The song appeared on the album 'Back to the Centre', and features Kenny Craddock on piano. The only other instrument is a guitar solo by Phil Palmer The album was produced by long time Brady collaborator Jennifer Maidman (formerly known as Ian Maidman).

The start of the song compares the tragic events of the Lebanese Civil War with the Troubles in Northern Ireland in the 1980s. Comments are made on activities in Northern Ireland:
"They're rising banners over by the markets /
Whitewashing slogans on the shipyard wall".
"The Markets" is a well known Republican area surrounding St George's Market in Belfast, and the shipyard is that of Harland and Wolff in East Belfast, near a Loyalist area.

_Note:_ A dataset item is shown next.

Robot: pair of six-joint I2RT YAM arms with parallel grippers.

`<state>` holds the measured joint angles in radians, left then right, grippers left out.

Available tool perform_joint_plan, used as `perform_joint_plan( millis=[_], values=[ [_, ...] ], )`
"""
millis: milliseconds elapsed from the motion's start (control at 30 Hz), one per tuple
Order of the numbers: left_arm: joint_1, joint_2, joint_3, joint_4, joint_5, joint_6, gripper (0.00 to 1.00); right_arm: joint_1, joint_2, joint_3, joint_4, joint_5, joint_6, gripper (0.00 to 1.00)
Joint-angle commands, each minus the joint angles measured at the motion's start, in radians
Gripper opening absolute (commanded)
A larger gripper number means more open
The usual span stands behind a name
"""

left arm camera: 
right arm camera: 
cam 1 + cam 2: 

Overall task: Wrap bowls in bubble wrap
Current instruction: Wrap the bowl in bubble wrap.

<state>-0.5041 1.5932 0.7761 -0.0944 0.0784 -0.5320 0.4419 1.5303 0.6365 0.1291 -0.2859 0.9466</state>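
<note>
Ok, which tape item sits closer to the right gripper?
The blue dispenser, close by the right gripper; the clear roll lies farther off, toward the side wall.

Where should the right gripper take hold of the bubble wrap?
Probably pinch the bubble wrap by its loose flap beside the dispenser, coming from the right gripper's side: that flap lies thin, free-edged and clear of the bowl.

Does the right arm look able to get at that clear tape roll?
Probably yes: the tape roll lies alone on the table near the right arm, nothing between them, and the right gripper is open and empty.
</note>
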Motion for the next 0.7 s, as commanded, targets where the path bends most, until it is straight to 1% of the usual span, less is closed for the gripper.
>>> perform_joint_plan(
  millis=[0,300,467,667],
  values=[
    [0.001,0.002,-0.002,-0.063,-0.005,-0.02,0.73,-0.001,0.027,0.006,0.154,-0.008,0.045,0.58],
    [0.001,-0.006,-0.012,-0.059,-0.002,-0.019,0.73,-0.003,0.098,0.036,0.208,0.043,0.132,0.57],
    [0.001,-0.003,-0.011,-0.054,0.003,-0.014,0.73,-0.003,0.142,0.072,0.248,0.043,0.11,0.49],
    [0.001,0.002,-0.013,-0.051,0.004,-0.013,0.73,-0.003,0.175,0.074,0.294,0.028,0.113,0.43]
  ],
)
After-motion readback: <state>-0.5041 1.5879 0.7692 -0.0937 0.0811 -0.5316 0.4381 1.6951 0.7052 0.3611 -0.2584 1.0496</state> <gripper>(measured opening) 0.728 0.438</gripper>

The song then compares the peace and serenity of making love on the island with the hypocrisy of some religious leaders and the tragedy of young people being "sacrificed" (on both sides) for political beliefs.

The song was referred to pejoratively through a refrain of "the island" in Christy Moore's song The Other Side, a song in support of those detained in Long Kesh. However, Christy Moore later toned down the lyrics in this song and rerecorded it in 2011 as Tyrone Boys.